REQUIREMENT: Some of the lines below need repeating. Reproduce exactly those between the lines holding "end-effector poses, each" and "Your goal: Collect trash", inclusive.

----

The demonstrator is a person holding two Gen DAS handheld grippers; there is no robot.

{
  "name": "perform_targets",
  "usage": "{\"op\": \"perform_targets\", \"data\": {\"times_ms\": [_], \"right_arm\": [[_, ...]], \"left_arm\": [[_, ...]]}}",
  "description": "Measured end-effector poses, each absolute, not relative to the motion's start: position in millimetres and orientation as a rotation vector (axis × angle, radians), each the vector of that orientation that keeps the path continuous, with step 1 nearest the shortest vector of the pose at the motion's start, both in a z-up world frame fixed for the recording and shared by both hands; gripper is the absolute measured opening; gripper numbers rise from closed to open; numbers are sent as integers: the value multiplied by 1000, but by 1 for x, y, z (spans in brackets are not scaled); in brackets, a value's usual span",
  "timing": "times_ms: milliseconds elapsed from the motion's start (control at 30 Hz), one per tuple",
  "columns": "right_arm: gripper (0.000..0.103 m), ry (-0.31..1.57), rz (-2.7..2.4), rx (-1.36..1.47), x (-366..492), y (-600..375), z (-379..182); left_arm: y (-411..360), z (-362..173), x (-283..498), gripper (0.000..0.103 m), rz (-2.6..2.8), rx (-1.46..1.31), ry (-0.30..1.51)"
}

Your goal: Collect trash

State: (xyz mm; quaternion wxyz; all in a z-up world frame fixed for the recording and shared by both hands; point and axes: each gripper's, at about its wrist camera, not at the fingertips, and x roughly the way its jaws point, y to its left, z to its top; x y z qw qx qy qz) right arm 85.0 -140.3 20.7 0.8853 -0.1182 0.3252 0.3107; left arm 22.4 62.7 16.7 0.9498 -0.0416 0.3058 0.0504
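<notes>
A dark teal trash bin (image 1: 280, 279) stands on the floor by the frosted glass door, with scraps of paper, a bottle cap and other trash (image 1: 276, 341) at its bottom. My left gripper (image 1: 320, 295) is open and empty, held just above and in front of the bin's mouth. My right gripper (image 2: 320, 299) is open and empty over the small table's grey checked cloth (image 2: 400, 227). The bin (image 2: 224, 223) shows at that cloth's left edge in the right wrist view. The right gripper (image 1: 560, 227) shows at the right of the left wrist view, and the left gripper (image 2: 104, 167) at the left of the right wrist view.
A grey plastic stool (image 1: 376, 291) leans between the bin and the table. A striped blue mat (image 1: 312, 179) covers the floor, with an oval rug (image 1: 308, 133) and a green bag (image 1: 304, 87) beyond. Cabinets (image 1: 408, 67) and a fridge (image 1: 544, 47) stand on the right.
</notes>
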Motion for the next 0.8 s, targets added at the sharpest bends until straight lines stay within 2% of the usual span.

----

ANSWER BOX:
  "description": "Measured end-effector poses, each absolute, not relative to the motion's start: position in millimetres and orientation as a rotation vector (axis × angle, radians), each the vector of that orientation that keeps the path continuous, with step 1 nearest the shortest vector of the pose at the motion's start, both in a z-up world frame fixed for the recording and shared by both hands; gripper is the absolute measured opening; gripper numbers rise from closed to open; numbers are sent as integers: the value multiplied by 1000, but by 1 for x, y, z (spans in brackets are not scaled); in brackets, a value's usual span",
  "timing": "times_ms: milliseconds elapsed from the motion's start (control at 30 Hz), one per tuple",
  "columns": "right_arm: gripper (0.000..0.103 m), ry (-0.31..1.57), rz (-2.7..2.4), rx (-1.36..1.47), x (-366..492), y (-600..375), z (-379..182); left_arm: y (-411..360), z (-362..173), x (-283..498), gripper (0.000..0.103 m), rz (-2.6..2.8), rx (-1.46..1.31), ry (-0.30..1.51)"
}

Your goal: Collect trash

The answer given is complete.